Registre o número de larvas vivas e embriões não eclodidos em um caderno de laboratório. No quarto dia, marque a placa do segundo dia contando as larvas vivas e os embriões não eclodidos e registre-os em um caderno de laboratório. No quinto dia, marque a placa do dia três contando as larvas vivas e os embriões não eclodidos e registre-os em um caderno de laboratório.

Depois de rotular a parte de trás da placa, transfira um verme Hermafrodita L4 individual para a placa. Certifique-se de que nenhum embrião ou outro verme seja transferido para o prato. Transfira um único verme macho L4 para a placa contendo um Hermafrodita L quatro.

Deixe os vermes acasalarem e colocarem progênie por 24 horas a 20 graus Celsius. Marcar a placa para larvas vivas versus embriões não eclodidos no terceiro dia. No dia seguinte, rotule um conjunto de novas placas e transfira o hermafrodita e o macho para a nova placa.

Certifique-se de que o hermafrodita atingiu a idade adulta. Deixe os hermafroditas depositarem progênie por 24 horas a 20 graus Celsius. Marcar a placa para larvas vivas versus embriões não eclodidos no quarto dia.

No terceiro dia, rotule um conjunto de novas placas e transfira o hermafrodita e o macho para a nova placa. Deixe os vermes depositarem progênie por 24 horas a 20 graus. Marcar a placa para embriões vivos versus não eclodidos no quinto dia.

Usando um contador de células diferenciais, conte as larvas vivas e os embriões não eclodidos a partir do primeiro dia e registre-os em um caderno de laboratório. No quarto dia, conte a progênie viva e os embriões não eclodidos a partir do segundo dia e registre-os em um caderno de laboratório. Confira o prato do dia um para os machos.

Se o acasalamento ocorreu, a proporção genética esperada de hermafroditas para machos é de 50 a 50. Se no dia um prato não contiver machos, não ocorreu acasalamento entre o macho e o hermafrodita. Descarte esse par de acasalamento e registre a observação no caderno de laboratório.

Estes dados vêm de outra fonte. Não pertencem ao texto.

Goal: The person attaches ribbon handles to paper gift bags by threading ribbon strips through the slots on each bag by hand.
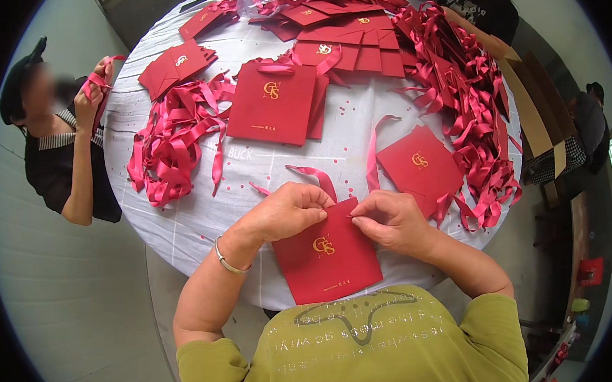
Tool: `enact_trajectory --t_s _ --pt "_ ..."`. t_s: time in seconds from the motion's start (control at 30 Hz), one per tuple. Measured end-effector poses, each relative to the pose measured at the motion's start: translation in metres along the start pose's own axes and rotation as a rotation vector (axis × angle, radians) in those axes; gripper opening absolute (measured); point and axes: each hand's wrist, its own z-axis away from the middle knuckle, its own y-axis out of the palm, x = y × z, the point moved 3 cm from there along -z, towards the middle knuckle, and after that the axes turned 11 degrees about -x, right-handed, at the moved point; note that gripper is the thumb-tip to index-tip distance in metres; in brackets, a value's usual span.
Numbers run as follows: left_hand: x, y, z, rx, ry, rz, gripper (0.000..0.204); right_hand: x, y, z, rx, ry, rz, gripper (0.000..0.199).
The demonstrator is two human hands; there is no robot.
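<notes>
A flat red paper gift bag (331, 266) with a gold emblem lies at the near edge of the round table, close to my body. My left hand (286, 209) grips its upper left corner between thumb and fingers. At the upper right corner, my right hand (396, 217) is closed in a pinch; a tiny reddish bit shows at its fingertips, too small to name. A pink ribbon (321, 178) curls up behind the bag by my left fingers. Another pink ribbon (373, 156) rises beyond my right hand.
A heap of pink ribbons (172, 146) lies left, stacked red bags (270, 106) stand ahead, and more bags (422, 164) lie right beside a long ribboned pile (468, 106). Small red dots are scattered over the white tablecloth (263, 165). A person (68, 141) at left holds ribbon; others sit opposite.
</notes>
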Motion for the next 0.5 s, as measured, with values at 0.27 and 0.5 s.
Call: enact_trajectory --t_s 0.27,0.5 --pt "0.002 0.000 0.003 -0.013 0.002 0.018 0.020 0.011 0.004 -0.007 -0.013 -0.220 0.114 0.010" --pt "-0.003 0.003 0.005 -0.015 0.007 0.009 0.021 0.013 0.013 -0.008 -0.016 -0.450 0.270 0.013"
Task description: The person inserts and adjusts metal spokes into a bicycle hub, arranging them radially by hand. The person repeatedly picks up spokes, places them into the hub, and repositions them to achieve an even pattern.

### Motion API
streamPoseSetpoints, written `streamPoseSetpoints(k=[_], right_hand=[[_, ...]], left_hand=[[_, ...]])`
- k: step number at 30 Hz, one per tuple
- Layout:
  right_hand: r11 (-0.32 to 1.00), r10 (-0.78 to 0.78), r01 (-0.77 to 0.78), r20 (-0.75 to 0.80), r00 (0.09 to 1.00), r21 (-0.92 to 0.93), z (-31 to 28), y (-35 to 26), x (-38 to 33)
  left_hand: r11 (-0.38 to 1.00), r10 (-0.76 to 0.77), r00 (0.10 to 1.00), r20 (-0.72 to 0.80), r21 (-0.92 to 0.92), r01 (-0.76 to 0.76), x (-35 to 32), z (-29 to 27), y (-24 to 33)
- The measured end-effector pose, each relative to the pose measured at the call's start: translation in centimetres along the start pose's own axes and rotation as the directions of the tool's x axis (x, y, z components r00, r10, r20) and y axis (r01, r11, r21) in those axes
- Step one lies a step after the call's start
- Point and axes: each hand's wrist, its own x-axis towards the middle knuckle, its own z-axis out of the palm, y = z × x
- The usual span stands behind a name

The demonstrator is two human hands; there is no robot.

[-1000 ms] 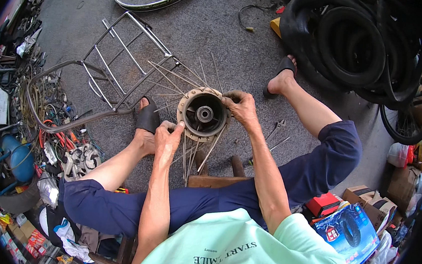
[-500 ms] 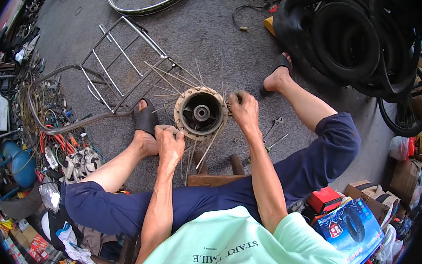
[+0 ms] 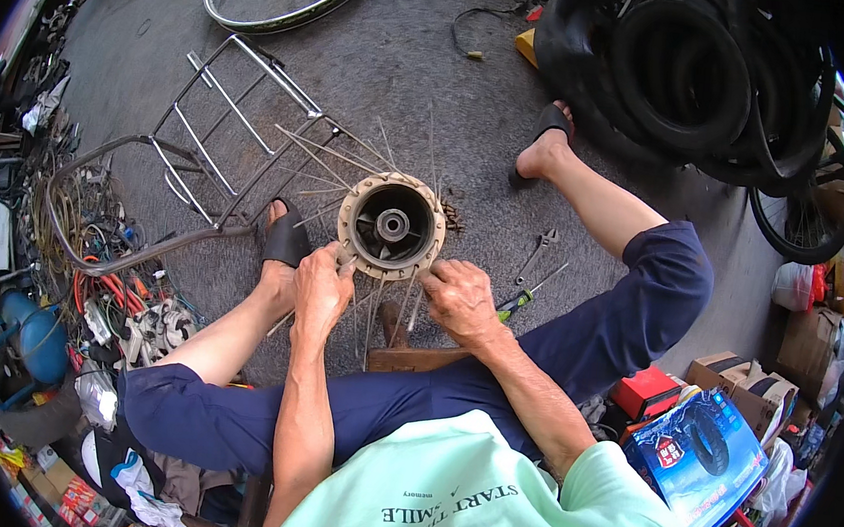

No quinto dia, conte as larvas vivas e os embriões não eclodidos a partir da placa do terceiro dia e registre-os em um caderno de laboratório. O ensaio de viabilidade embrionária para N2 produziu um percentual de viabilidade de 98,9%, enquanto ele-5(e1490) e spo-11(ok79) mostraram uma redução na viabilidade embrionária com um percentual de 74,9% e 0,8%, respectivamente. O tamanho médio da ninhada de N2, him-5(e1490) e spo-11(ok79) foi determinado como sendo 217, 105 e 219, respectivamente.

O reconhecimento dos vários estágios do desenvolvimento de C.elegans é importante para dados precisos e reprodutíveis. Recomendamos familiarizar-se com o desenvolvimento de vermes usando imagens e um microscópio dissecante. Este procedimento é um ótimo primeiro passo para determinar se um gene está envolvido em um processo de desenvolvimento e pode ser seguido por análises citológicas para determinar qual processo é interrompido.